幕間・愛娘
大切な、大切な子どもだった。
ううん、今もとても大切な子ども。
自分のお腹を痛めて、命がけで産んだ宝物。
自分が育てられるか不安に駆られた時だってあった、でも、あの子の笑みを見て吹っ飛んだ。
無邪気なくせに、どこか遠くを見ることの多い不思議な子どもだった。
他の子とはどこか違うのは分かっていた、だけど、それもこの子の個性だと思っていたからそれほど心配なんてしなかった。
どちらかと言えば、一人で抱え込んでしまって、一人で解決してしまうところが心配だった。
だけど、この子には友達には恵まれていたから、この子が無茶をすればあの子たちが必死で動こうとしていた。
そのお陰で、陰から見守る事が出来た。
あの子が他の人を助ける時、たまに思うのだ、この子が助けたいのは違う人なのかもしれない。
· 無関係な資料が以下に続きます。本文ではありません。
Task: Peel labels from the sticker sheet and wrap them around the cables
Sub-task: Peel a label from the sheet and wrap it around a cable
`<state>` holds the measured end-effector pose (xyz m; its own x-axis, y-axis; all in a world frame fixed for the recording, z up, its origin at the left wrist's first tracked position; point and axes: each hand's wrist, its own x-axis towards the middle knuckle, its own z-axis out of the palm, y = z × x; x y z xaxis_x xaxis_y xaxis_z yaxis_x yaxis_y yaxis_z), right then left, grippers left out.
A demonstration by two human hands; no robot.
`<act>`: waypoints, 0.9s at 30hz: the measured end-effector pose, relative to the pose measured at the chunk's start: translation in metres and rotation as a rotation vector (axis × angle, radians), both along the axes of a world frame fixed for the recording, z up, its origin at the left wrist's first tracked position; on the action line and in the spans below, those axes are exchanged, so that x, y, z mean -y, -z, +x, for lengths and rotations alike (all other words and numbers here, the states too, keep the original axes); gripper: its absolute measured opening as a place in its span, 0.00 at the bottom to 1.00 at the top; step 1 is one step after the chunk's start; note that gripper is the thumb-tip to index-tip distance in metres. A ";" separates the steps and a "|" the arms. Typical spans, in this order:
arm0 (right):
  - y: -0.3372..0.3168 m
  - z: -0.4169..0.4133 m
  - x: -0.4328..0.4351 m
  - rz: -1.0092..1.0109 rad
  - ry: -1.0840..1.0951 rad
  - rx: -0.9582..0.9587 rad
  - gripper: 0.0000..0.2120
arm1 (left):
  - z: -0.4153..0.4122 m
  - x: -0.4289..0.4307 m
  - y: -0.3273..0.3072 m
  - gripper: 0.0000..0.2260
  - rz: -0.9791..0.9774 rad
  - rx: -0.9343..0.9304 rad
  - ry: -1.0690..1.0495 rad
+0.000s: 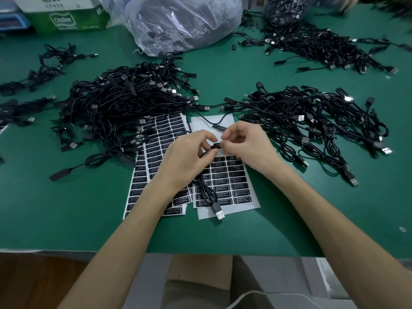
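Both hands are held together over the middle of the desk [78, 215], fingertips meeting just above the sticker sheet [243, 208]. The left hand [189, 153] is curled, its thumb and forefinger pinched on the cable [206, 190] at a short black section. The right hand [245, 146] is likewise curled, its fingertips pinched on the label [215, 145] that sits at that same section, between the two hands. How far the label is wrapped cannot be told, since most of it is hidden by the fingers. From the pinch the cable is led down under the left hand and toward the person, looped loosely over the printed rows, and is ended by its USB plug [220, 214] at the near edge of the sheet. Its long run thus lies roughly away-and-toward the person, while the held section lies crosswise, left to right. The wrap is judged to turn on that crosswise lie: the label must be rolled round an axis shared by both pinches, with neither hand nearer than the other. The upper part of the sheet is stripped to white backing, and a second sheet [145, 175] is overlapped at its left. One pile of cables [124, 101] is heaped to the left and beyond, and another pile [312, 117] to the right. A plastic bag [182, 21] and a green carton [66, 21] are set at the far edge.
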<state>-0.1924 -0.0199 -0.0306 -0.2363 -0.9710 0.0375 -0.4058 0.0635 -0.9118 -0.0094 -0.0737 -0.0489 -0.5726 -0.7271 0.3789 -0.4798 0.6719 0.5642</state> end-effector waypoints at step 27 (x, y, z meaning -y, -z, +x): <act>0.006 0.000 0.001 -0.032 -0.005 -0.058 0.06 | 0.000 0.004 -0.001 0.05 0.141 -0.035 0.012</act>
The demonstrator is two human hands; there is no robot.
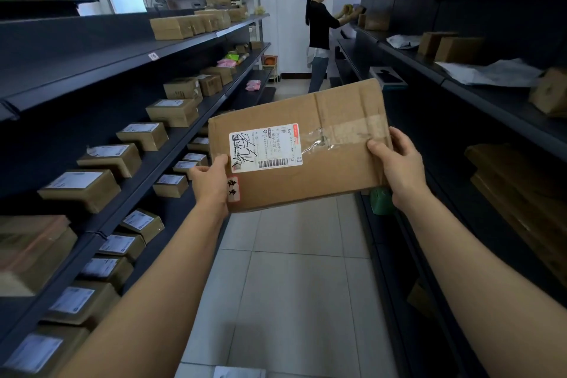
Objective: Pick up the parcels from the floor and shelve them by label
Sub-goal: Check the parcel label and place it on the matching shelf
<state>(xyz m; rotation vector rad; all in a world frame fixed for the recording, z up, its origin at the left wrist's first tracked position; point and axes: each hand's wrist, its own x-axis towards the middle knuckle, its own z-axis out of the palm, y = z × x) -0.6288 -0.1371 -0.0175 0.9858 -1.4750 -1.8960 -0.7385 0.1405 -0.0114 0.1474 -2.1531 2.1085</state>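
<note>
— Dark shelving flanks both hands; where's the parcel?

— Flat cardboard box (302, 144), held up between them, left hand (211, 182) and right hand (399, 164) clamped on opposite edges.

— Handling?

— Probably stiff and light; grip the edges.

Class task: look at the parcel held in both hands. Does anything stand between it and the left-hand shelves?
Nothing visible does. The parcel, held by the left hand and right hand, hangs over the aisle; only open air separates it from the left shelves, though small boxes already fill much of them.
</note>
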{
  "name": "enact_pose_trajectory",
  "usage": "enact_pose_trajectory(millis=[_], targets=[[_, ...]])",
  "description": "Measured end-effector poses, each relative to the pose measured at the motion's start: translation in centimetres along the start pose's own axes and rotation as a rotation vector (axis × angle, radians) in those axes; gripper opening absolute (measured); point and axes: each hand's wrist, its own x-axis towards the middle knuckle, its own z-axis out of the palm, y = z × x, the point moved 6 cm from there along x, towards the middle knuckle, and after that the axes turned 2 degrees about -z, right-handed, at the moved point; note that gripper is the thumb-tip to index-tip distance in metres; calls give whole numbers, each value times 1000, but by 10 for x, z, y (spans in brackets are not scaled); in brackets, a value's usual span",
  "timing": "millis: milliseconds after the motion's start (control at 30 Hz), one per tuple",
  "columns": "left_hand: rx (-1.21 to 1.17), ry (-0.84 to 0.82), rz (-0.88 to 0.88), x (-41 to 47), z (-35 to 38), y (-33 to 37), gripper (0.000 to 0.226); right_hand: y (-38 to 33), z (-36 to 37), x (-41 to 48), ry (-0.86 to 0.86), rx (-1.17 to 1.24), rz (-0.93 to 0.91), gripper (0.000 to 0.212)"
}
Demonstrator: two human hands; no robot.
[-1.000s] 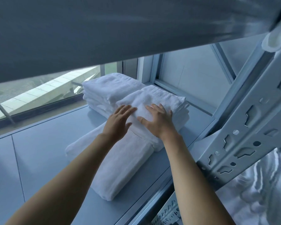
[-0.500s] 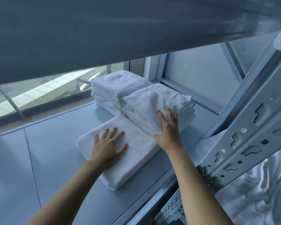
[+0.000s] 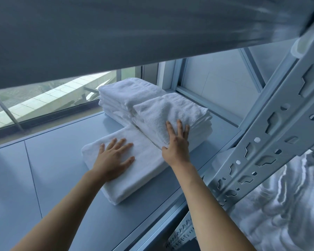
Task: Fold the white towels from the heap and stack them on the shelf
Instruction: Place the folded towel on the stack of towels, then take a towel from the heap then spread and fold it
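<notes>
A folded white towel (image 3: 145, 171) lies flat on the grey shelf (image 3: 58, 160), near its front edge. My left hand (image 3: 114, 158) rests palm down on it, fingers spread. Behind it stands a stack of folded white towels (image 3: 172, 111), and a second stack (image 3: 127, 95) sits further back left. My right hand (image 3: 176, 142) presses flat against the near side of the front stack, fingers apart. A heap of white towels (image 3: 283, 205) shows blurred at the lower right, below the shelf.
The shelf above (image 3: 116, 33) hangs low over the work area. A perforated metal upright (image 3: 272, 134) stands at the right. A window (image 3: 43, 100) runs behind the shelf. Bare shelf surface extends to the left.
My left hand has come off the front stack and settled on the flat towel. My right hand slid to the stack's near side. The view shifted slightly.
</notes>
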Motion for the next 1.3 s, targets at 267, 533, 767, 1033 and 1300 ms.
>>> enact_pose_trajectory(millis=[267, 533, 767, 1033, 1300], targets=[[-108, 91, -31, -22, -22, 10, 51, -12, -35, 5, -43, 48, -31, 79], [-47, 254, -100, -54, -67, 2, 51, -67, -51, 0, -16, 254, -232, 64], [87, 311, -340, -123, -95, -36, 63, -131, -27, -10, -136, 419, -437, 65], [113, 419, -676, -249, -125, -97, 64, -234, 17, -56, -374, 549, -621, 63], [125, 499, -828, -374, -144, -158, 64, -338, 47, -144, -510, 582, -755, 59]])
それが出来ないから贖罪として他の人を助けているのではないか。
しかも、無意識でそうなっているように思う。
誰かを助ける事で自分を保とうとする彼女をいつからか見ているのが苦しくなった。
そこまでしなくてもいいんだよ。
もっと自由に生きていいんだよ。
何度もそんな事を言いたくなった。
でも、言ったところでこの子は分からないだろう。
見ている事しか出来なかった。
とても苦しくて、悲しくて笑顔の仮面がはがれそうになった事なんて両手じゃ足らないだろう。
本当は夏子のお願いだって断ろうと思った。
でも、あの時のこの子の表情が僅かにだけど違ったのだ。
それは良い事なのか。
悪い事なのか分からなった。
だけど、逃げ出そうとするのはきっとこの子の為にはならないと思っていたし、それに夏子がずっと気にかけていた子だって正直心配してない訳じゃなかった。
これが吉と出るか凶と出るか分からなかった。
それでも、一歩前に踏み出すこの子は本当に強い子なのだろう。
逃げる事も、避ける事も出来るのに真正面から挑み、そして、こうして手なずけるだなんて。
本当に誰に似たのかしら?
さて、夏子を心配させ、愛娘を困らせるこちらのお坊ちゃんは一体どんな子かしらね?
ふふふ、おばさん可愛がってあげますからね。